Kitabı oku: «The Crystal Stopper», sayfa 15
Prasville once more took his hat, coat and stick, went downstairs, stepped into a taxi and drove to Vorenglade’s flat.
Here he was told that the ex-deputy was expected home from London at six o’clock that evening.
It was two o’clock in the afternoon. Prasville therefore had plenty of time to prepare his plan.
He arrived at the Gare du Nord at five o’clock and posted all around, in the waiting-rooms and in the railway-offices, the three or four dozen detectives whom he had brought with him.
This made him feel easy. If M. Nicole tried to speak to Vorenglade, they would arrest Lupin. And, to make assurance doubly sure, they would arrest whosoever could be suspected of being either Lupin or one of Lupin’s emissaries.
Moreover, Prasville made a close inspection of the whole station. He discovered nothing suspicious. But, at ten minutes to six, Chief-inspector Blanchon, who was with him, said:
“Look, there’s Daubrecq.”
Daubrecq it was; and the sight of his enemy exasperated the secretary-general to such a pitch that he was on the verge of having him arrested. But he reflected that he had no excuse, no right, no warrant for the arrest.
Besides, Daubrecq’s presence proved, with still greater force, that everything now depended on Stanislas Vorenglade. Vorenglade possessed the letters: who would end by having them? Daubrecq? Lupin? Or he, Prasville?

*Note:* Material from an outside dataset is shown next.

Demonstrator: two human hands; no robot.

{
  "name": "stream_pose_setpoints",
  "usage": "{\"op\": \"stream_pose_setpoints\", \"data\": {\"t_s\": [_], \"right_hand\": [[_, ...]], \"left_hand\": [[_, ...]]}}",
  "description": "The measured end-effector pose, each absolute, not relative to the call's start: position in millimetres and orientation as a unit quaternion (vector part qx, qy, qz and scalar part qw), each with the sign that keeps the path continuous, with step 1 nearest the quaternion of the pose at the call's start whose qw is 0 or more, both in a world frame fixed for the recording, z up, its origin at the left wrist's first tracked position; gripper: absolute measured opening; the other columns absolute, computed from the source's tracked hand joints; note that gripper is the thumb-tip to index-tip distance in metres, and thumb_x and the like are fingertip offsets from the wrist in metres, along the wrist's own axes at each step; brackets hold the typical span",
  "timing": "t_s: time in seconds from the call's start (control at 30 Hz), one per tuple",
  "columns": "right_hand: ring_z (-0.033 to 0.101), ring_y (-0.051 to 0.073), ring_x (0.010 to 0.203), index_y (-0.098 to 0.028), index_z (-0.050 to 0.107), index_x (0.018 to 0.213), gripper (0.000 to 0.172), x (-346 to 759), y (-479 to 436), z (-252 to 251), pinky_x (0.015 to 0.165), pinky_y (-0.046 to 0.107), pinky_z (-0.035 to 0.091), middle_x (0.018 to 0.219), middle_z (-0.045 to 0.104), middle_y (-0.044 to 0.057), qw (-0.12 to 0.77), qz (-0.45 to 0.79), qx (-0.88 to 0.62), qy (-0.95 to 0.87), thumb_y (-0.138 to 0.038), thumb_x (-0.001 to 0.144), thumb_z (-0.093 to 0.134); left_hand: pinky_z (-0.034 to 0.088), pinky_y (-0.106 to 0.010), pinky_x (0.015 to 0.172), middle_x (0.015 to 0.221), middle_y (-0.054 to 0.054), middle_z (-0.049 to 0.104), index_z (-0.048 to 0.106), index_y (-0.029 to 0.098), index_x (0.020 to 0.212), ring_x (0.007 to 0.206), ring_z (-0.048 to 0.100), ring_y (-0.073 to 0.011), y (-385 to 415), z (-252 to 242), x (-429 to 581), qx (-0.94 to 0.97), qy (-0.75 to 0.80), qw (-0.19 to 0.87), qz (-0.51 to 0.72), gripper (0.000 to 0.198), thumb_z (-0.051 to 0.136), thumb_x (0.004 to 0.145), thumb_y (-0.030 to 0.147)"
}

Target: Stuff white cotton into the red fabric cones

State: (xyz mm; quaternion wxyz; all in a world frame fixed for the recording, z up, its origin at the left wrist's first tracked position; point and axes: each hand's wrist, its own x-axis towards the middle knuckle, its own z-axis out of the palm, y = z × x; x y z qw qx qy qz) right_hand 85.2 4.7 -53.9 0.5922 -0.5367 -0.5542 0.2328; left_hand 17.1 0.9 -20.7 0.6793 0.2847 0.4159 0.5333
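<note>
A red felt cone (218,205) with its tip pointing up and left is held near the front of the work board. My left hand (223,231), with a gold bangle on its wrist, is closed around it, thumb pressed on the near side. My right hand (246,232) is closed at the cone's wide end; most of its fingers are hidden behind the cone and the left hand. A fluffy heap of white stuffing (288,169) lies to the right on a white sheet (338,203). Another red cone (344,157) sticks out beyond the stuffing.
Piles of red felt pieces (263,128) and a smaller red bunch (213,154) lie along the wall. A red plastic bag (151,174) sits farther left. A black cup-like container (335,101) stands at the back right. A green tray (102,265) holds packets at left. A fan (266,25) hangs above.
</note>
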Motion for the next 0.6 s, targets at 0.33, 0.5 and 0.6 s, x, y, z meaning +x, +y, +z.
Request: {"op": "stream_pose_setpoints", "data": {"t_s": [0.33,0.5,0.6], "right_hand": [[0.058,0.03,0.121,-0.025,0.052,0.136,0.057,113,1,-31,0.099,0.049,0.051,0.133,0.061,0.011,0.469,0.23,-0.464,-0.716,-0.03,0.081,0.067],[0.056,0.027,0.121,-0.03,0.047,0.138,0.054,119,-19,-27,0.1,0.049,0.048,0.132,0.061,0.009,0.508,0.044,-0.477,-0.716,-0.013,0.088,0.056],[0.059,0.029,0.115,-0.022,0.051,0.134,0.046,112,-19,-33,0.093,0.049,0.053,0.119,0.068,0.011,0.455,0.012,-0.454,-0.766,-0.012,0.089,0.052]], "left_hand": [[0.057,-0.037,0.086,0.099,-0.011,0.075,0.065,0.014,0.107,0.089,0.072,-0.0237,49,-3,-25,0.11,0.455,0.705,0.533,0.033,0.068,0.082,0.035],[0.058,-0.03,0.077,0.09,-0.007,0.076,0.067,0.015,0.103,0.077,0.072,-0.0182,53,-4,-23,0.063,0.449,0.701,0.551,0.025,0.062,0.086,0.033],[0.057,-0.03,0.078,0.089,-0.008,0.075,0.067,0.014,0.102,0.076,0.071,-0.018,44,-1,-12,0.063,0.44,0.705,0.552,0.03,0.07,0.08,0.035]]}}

Lupin was not there and could not be there. Daubrecq was not in a position to fight. There could be no doubt, therefore, about the result: Prasville would reenter into possession of his letters and, through this very fact, would escape Daubrecq’s threats and Lupin’s threats and recover all his freedom of action against them.
The train arrived.
In accordance with orders, the stationmaster had issued instructions that no one was to be admitted to the platform. Prasville, therefore, walked on alone, in front of a number of his men, with Chief-inspector Blanchon at their head.
The train drew up.
Prasville almost at once saw Stanislas Vorenglade at the window of a first-class compartment, in the middle of the train.
The ex-deputy alighted and then held out his hand to assist an old gentleman who was travelling with him.
Prasville ran up to him and said, eagerly:
“Vorenglade… I want to speak to you…”
At the same moment, Daubrecq, who had managed to pass the barrier, appeared and exclaimed:
“M. Vorenglade, I have had your letter. I am at your disposal.”
Vorenglade looked at the two men, recognized Prasville, recognized Daubrecq, and smiled:
“Oho, it seems that my return was awaited with some impatience! What’s it all about? Certain letters, I expect?”
“Yes… yes…” replied the two men, fussing around him.
“You’re too late,” he declared.
“Eh? What? What do you mean?”
“I mean that the letters are sold.”
“Sold! To whom?”
“To this gentleman,” said Vorenglade, pointing to his travelling-companion, “to this gentleman, who thought that the business was worth going out of his way for and who came to Amiens to meet me.”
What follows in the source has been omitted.